■ Task details ■
Print nothing except the lines of the listing below from the line with "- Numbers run" to the line with "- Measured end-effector", each exactly as written, both ends included.
====== Dataset extract
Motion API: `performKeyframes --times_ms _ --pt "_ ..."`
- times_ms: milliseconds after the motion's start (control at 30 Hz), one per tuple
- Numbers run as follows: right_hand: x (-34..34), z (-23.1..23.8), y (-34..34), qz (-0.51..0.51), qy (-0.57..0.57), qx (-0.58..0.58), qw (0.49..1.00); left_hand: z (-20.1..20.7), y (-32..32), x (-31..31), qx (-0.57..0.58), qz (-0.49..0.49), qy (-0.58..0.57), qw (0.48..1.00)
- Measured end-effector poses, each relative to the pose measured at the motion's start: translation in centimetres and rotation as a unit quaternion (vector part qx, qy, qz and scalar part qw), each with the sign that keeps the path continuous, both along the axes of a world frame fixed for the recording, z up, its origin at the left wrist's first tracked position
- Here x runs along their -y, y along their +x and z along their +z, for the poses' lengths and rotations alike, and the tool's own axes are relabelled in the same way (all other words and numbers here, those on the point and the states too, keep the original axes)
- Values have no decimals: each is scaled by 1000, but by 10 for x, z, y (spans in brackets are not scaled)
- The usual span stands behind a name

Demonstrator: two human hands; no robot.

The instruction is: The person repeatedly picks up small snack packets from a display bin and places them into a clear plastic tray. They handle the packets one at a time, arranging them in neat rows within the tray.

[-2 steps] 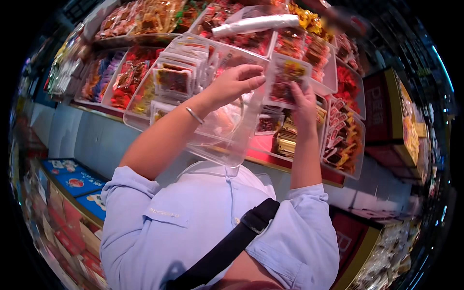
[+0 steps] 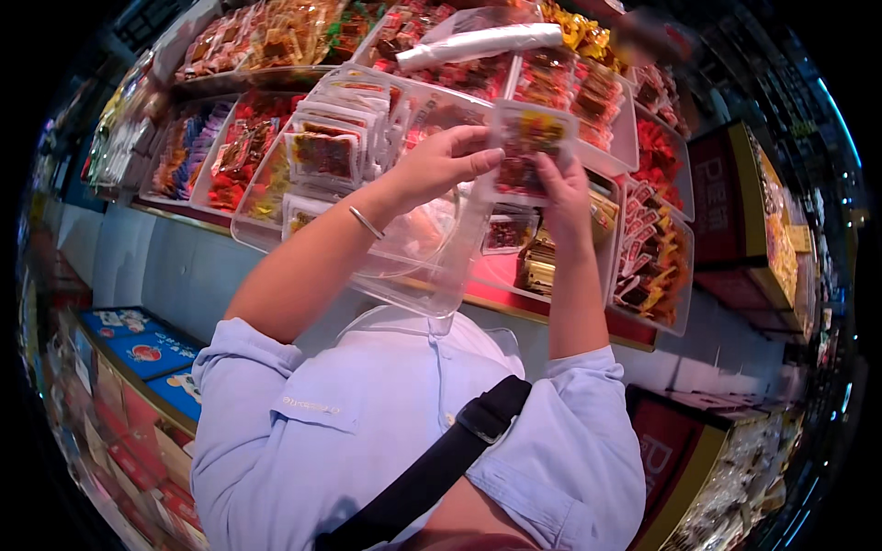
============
■ Exercise solution ■
- Numbers run as follows: right_hand: x (-34..34), z (-23.1..23.8), y (-34..34), qz (-0.51..0.51), qy (-0.57..0.57), qx (-0.58..0.58), qw (0.49..1.00); left_hand: z (-20.1..20.7), y (-32..32), x (-31..31), qx (-0.57..0.58), qz (-0.49..0.49), qy (-0.58..0.57), qw (0.48..1.00)
- Measured end-effector poses, each relative to the pose measured at the motion's start: translation in centimetres and rotation as a unit quaternion (vector part qx, qy, qz and scalar part qw), each with the sign that keeps the path continuous, both along the axes of a world frame fixed for the recording, z up, its origin at the left wrist's first tracked position

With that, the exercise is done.